EXERCISE: Exactly as written, restate the material below from its first line through the line containing "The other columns", and stop there.

===== INPUT DATA

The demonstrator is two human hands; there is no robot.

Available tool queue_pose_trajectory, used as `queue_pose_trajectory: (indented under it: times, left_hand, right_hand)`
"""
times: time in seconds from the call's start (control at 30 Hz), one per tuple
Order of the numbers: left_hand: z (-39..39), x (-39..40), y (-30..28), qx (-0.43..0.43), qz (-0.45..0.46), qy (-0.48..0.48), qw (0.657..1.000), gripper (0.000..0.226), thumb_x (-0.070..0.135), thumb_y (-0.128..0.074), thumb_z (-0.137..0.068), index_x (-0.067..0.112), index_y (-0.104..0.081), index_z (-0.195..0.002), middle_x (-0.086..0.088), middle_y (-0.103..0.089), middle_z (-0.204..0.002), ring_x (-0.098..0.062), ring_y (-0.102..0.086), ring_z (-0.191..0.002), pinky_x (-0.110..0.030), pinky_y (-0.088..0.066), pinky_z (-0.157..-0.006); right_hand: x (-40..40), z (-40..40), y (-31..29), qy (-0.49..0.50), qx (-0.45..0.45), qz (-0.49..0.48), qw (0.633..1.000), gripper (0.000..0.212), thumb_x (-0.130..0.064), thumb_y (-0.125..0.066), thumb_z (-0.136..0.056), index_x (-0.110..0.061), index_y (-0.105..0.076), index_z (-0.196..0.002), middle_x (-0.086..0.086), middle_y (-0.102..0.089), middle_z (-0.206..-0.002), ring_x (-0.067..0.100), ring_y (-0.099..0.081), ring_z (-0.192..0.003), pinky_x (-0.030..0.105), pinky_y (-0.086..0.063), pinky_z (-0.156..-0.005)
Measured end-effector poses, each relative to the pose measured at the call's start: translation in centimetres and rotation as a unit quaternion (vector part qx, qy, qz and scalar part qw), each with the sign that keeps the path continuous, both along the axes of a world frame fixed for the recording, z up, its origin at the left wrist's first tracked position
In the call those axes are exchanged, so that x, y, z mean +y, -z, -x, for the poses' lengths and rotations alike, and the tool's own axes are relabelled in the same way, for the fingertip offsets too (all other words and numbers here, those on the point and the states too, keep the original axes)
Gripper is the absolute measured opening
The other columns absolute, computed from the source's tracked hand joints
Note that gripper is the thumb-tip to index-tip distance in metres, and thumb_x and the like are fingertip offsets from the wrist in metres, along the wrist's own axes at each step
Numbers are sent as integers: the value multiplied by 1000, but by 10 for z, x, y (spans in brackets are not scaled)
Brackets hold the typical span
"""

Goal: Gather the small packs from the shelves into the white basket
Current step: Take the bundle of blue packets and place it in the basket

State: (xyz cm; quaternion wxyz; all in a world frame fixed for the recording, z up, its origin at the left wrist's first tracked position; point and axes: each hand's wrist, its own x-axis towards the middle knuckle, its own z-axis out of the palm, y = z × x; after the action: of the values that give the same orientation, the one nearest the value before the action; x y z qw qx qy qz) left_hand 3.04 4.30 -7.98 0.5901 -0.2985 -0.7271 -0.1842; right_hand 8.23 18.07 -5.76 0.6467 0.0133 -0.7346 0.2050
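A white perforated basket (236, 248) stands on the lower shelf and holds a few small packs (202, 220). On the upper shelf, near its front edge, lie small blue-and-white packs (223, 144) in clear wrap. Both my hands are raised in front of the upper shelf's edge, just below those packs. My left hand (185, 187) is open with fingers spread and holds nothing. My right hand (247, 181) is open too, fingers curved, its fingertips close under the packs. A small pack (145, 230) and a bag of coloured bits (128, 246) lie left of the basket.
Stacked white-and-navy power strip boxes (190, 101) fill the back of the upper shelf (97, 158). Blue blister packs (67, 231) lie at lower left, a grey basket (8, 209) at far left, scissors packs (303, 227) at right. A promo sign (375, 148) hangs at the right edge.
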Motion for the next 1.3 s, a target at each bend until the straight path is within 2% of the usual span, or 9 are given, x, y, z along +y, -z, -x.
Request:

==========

YOUR RESPONSE:
The demonstrator is two human hands; there is no robot.

Available tool queue_pose_trajectory, used as `queue_pose_trajectory: (indented under it: times, left_hand, right_hand)`
"""
times: time in seconds from the call's start (control at 30 Hz), one per tuple
Order of the numbers: left_hand: z (-39..39), x (-39..40), y (-30..28), qx (-0.43..0.43), qz (-0.45..0.46), qy (-0.48..0.48), qw (0.657..1.000), gripper (0.000..0.226), thumb_x (-0.070..0.135), thumb_y (-0.128..0.074), thumb_z (-0.137..0.068), index_x (-0.067..0.112), index_y (-0.104..0.081), index_z (-0.195..0.002), middle_x (-0.086..0.088), middle_y (-0.103..0.089), middle_z (-0.204..0.002), ring_x (-0.098..0.062), ring_y (-0.102..0.086), ring_z (-0.191..0.002), pinky_x (-0.110..0.030), pinky_y (-0.088..0.066), pinky_z (-0.157..-0.006); right_hand: x (-40..40), z (-40..40), y (-31..29), qy (-0.49..0.50), qx (-0.45..0.45), qz (-0.49..0.48), qw (0.633..1.000), gripper (0.000..0.212), thumb_x (-0.130..0.064), thumb_y (-0.125..0.066), thumb_z (-0.136..0.056), index_x (-0.110..0.061), index_y (-0.105..0.076), index_z (-0.196..0.002), middle_x (-0.086..0.086), middle_y (-0.102..0.089), middle_z (-0.206..-0.002), ring_x (-0.067..0.100), ring_y (-0.099..0.081), ring_z (-0.192..0.003), pinky_x (-0.030..0.105), pinky_y (-0.086..0.063), pinky_z (-0.156..-0.005)
Measured end-effector poses, each relative to the pose measured at the call's start: translation in centimetres and rotation as a unit quaternion (vector part qx, qy, qz and scalar part qw), each with the sign that keeps the path continuous, both along the axes of a world frame fixed for the recording, z up, its origin at the left wrist's first tracked position
In the call those axes are exchanged, so that x, y, z mean +y, -z, -x, for the poses' lengths and rotations alike, and the tool's own axes are relabelled in the same way, for the fingertip offsets too (all other words and numbers here, those on the point and the states too, keep the original axes)
Gripper is the absolute measured opening
The other columns absolute, computed from the source's tracked hand joints

The exercise is done; no more work remains.